> _Task details_
Skip pictures in the listing below; copy exactly the lines from the one with "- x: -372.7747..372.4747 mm" through the one with "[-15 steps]", inclusive.

::::::::

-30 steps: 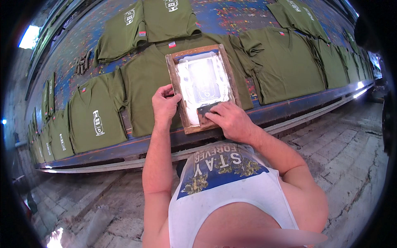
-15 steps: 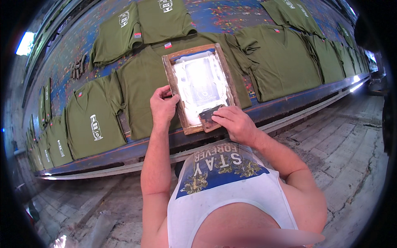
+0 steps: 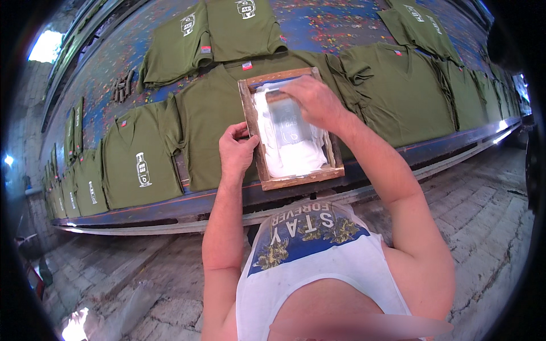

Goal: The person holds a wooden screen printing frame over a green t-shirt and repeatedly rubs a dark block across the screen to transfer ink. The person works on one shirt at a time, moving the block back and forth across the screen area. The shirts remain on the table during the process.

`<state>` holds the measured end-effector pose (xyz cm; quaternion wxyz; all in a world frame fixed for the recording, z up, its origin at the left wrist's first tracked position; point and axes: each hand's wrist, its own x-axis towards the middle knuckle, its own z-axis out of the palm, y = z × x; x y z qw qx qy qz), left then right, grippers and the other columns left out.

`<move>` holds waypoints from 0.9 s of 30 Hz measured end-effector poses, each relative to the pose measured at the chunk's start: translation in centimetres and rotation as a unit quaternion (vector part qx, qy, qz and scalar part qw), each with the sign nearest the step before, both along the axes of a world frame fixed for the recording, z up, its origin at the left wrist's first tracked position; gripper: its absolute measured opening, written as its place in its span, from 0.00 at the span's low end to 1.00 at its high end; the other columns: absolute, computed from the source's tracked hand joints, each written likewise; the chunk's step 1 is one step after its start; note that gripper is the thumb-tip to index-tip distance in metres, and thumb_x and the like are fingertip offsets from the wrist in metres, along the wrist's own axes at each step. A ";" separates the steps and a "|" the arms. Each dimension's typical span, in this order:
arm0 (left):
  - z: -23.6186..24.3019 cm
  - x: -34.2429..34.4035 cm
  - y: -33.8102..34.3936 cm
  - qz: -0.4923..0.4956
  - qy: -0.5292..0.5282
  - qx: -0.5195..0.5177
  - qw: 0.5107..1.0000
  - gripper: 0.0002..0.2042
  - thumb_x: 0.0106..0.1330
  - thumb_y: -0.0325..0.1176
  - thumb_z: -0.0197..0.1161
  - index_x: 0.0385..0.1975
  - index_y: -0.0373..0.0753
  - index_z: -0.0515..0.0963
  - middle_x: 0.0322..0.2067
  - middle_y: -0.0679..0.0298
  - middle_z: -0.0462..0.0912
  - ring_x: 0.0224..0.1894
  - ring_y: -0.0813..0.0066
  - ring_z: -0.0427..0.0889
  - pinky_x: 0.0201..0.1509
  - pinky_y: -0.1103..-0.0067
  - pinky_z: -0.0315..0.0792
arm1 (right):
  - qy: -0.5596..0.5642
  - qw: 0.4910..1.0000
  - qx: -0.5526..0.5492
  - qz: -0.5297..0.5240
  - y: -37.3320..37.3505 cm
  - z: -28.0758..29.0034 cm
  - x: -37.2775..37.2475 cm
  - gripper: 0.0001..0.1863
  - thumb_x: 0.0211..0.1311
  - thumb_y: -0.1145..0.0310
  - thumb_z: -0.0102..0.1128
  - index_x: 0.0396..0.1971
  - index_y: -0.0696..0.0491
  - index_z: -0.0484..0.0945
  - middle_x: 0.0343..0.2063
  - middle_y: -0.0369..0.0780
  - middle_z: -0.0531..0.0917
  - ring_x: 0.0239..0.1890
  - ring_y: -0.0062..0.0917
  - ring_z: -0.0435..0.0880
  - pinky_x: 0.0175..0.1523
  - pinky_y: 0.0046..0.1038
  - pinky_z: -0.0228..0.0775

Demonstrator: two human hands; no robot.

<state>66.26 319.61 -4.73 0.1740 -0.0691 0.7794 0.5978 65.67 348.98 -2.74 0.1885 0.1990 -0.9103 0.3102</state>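
Note:
A wooden screen-printing frame lies on an olive-green T-shirt. White ink covers much of the mesh, and a pale bottle-like design shows in its middle. My left hand grips the frame's left side, thumb and fingers closed on the wood. Near the far end of the frame, my right hand is closed round a small squeegee, which stands on the mesh. My fingers cover part of the squeegee.
A printed olive T-shirt lies to the left, with several more beyond it. Another olive T-shirt is spread to the right. Short dark rolls sit on the paint-speckled blue table. The table's metal edge runs before me.
My right hand has moved the squeegee from the frame's near end to its far end. My left hand still grips the frame's side. The whole view has shifted slightly.

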 end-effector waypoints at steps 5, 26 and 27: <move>0.2 0.1 0.1 0.011 -0.002 0.004 1.000 0.24 0.66 0.20 0.79 0.63 0.25 0.84 0.51 0.57 0.91 0.46 0.76 0.90 0.54 0.78 0.86 | -0.035 0.999 0.013 0.022 0.3 0.2 -0.8 0.21 0.61 0.84 0.65 0.55 0.57 0.89 0.49 0.48 0.92 0.56 0.49 0.89 0.63 0.47 0.83; 0.1 0.0 -0.2 0.001 -0.002 -0.002 1.000 0.24 0.67 0.20 0.79 0.63 0.25 0.84 0.51 0.57 0.91 0.45 0.76 0.90 0.52 0.79 0.86 | -0.082 0.994 0.005 0.068 1.4 1.3 -0.9 0.15 0.67 0.82 0.67 0.51 0.57 0.90 0.46 0.49 0.91 0.53 0.51 0.89 0.59 0.49 0.81; 0.0 -0.1 -0.1 0.000 -0.002 -0.012 1.000 0.24 0.67 0.20 0.80 0.63 0.25 0.84 0.52 0.56 0.91 0.45 0.76 0.90 0.52 0.79 0.86 | -0.059 0.997 -0.008 0.057 1.3 1.0 -1.5 0.15 0.67 0.82 0.67 0.52 0.57 0.90 0.46 0.48 0.91 0.53 0.50 0.89 0.60 0.49 0.81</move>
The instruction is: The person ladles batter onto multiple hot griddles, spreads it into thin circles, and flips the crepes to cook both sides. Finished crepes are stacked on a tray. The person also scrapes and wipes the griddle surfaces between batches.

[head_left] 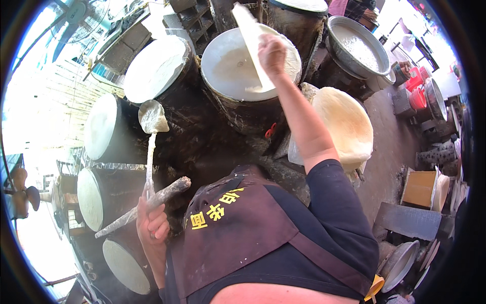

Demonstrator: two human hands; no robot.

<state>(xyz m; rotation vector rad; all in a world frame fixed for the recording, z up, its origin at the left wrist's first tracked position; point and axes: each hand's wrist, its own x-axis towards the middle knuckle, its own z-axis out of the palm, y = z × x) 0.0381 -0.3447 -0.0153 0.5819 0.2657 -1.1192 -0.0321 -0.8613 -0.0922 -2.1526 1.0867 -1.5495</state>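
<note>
My right hand (272, 53) is closed on a long white flat piece (251, 40), perhaps a paddle or sheet, held tilted over a round drum (225, 71) with a pale, smooth surface. My left hand (154, 223) is closed around the coated handle of a ladle (153, 116) and a thick, crusted stick (172, 192) lying crosswise to it. The ladle's head is up and left, beside the dark drums. Right of my right forearm is a cream-coloured soft mass (341, 121) in a container; what it is made of I cannot tell.
More pale-topped drums (154, 66) curve round my left. A metal basin of white liquid (357, 45) stands at upper right. Red buckets (417, 96), basins and a wooden box (420, 187) line the right edge of the dirty floor. A fan (76, 12) is at upper left.
</note>
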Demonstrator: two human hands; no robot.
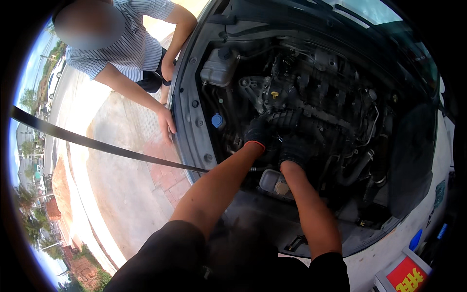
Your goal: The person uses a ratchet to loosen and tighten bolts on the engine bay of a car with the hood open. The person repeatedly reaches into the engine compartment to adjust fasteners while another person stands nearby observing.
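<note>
The engine point(316, 90) sits in the frame's upper right; the gloved left hand point(256, 132) and right hand point(295, 150) reach in near the center, whether open or closed I cannot tell.

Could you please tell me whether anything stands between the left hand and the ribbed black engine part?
Nothing visible does: the left hand is close beside the ribbed black engine part, though it is too dark to tell whether they touch.
</note>
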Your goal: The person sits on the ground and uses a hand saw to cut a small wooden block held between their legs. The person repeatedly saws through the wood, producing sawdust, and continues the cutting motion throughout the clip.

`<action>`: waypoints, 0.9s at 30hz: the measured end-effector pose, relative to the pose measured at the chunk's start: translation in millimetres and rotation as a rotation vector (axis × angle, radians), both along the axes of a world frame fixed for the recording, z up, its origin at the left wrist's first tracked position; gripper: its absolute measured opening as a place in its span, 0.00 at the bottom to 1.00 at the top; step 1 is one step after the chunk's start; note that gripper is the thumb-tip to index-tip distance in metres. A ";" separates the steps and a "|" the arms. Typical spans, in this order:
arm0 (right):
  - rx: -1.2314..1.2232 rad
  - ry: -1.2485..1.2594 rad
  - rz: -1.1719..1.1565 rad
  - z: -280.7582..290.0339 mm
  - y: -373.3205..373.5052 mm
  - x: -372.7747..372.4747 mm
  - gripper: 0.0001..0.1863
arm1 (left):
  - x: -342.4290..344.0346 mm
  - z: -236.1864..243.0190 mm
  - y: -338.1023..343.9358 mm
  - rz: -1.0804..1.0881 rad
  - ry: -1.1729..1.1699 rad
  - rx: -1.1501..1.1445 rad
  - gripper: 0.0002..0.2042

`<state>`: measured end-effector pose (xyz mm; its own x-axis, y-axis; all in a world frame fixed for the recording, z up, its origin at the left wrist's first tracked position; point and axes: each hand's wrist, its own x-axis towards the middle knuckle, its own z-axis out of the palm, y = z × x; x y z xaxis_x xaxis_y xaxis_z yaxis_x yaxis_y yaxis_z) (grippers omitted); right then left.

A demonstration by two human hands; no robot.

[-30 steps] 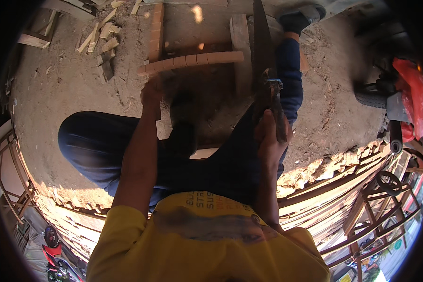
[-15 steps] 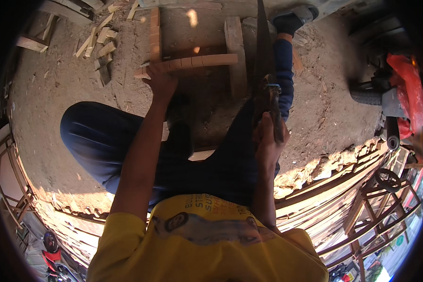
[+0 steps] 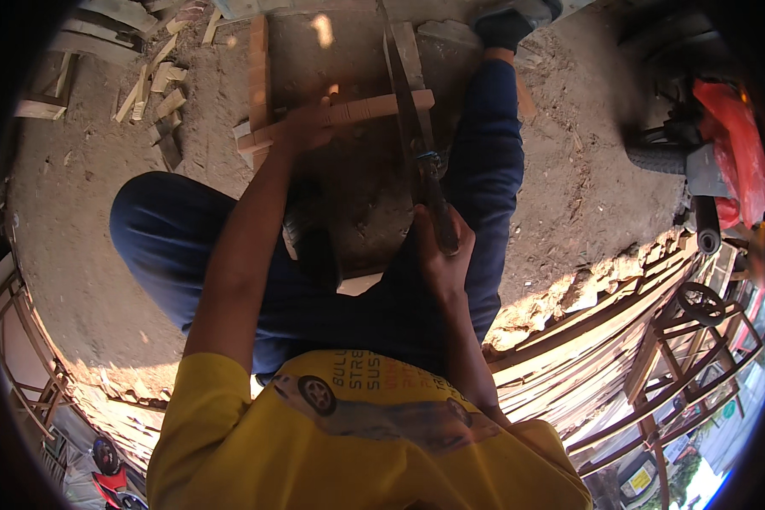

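Dirt floor surrounds a wooden strip: left hand at it, grip unclear; right hand clasping a saw over its right end, likely aligning; steadying needed next.

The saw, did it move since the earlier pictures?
Yes, to the left: the saw was right of the wooden beam before, and now it overlaps that beam in view.

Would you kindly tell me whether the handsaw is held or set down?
Held: the right hand grips the handsaw by its handle, blade crossing over the wooden strip.
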<state>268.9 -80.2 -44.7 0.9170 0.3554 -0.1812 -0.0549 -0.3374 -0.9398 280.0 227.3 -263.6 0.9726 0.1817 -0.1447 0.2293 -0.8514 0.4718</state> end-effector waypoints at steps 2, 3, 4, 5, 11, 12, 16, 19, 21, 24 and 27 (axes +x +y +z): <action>-0.019 -0.015 0.035 -10.1 8.1 0.8 0.10 | 6.0 -2.4 -14.7 0.042 -0.056 0.116 0.35; -0.038 -0.012 0.053 -14.6 10.8 1.6 0.10 | 9.9 -1.4 -22.5 0.042 -0.098 0.174 0.36; -0.056 -0.008 0.072 -18.6 13.1 1.7 0.10 | 13.6 2.2 -30.2 0.046 -0.139 0.235 0.37; -0.074 -0.017 0.082 -22.7 15.0 1.3 0.10 | 17.7 6.1 -36.9 0.029 -0.193 0.296 0.40; -0.083 -0.091 0.102 -40.5 29.5 0.2 0.09 | 38.4 5.8 -38.3 0.066 -0.031 0.218 0.30; -0.095 -0.099 0.117 -42.1 31.5 -0.8 0.10 | 40.1 1.3 -33.0 0.073 -0.039 0.183 0.28; -0.173 -0.088 0.131 -36.8 36.5 1.0 0.09 | 44.6 -0.1 -30.0 0.104 -0.092 0.210 0.22; -0.183 -0.024 0.117 -22.8 33.7 -5.1 0.09 | 50.1 11.1 -30.2 0.114 0.096 0.083 0.26; -0.208 -0.013 0.117 -11.7 23.6 -19.3 0.08 | 48.1 13.6 -31.3 0.128 0.054 0.067 0.26; -0.188 0.006 0.119 0.6 32.4 -22.8 0.07 | 46.5 3.7 -32.1 0.113 -0.119 0.113 0.23; -0.211 0.016 0.150 0.2 49.4 -14.1 0.06 | 51.5 -3.8 -21.9 0.070 -0.200 0.168 0.16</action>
<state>254.8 -30.7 -44.5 0.8535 0.4397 -0.2796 -0.0037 -0.5315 -0.8471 331.5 205.4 -267.4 0.9631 0.2548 0.0865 0.2069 -0.9069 0.3670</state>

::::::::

> _Solution_
  - x: -372.7747..372.4747 mm
  - gripper: 0.0001..0.1863
arm1 (left):
  - x: -342.4290..344.0346 mm
  - z: -236.1864..243.0190 mm
  - y: -338.1023..343.9358 mm
  - rz: -1.0804..1.0881 rad
  - ry: -1.1729..1.1699 rad
  - rx: -1.1501..1.1445 rad
  - gripper: 0.0002..0.2042

`<state>`: measured end-effector pose (xyz mm; its own x-axis, y-axis; all in a world frame fixed for the recording, z up, its origin at the left wrist's first tracked position; point and axes: each hand's wrist, its own x-axis towards the middle knuckle, its own z-axis out of the palm, y = z × x; x y z xaxis_x xaxis_y xaxis_z yaxis_x yaxis_y yaxis_z) (grippers omitted); right then left.

A demonstration by two human hands; no robot.

[-30 steps] 
[-15 steps] 

For this exercise, the work is now complete.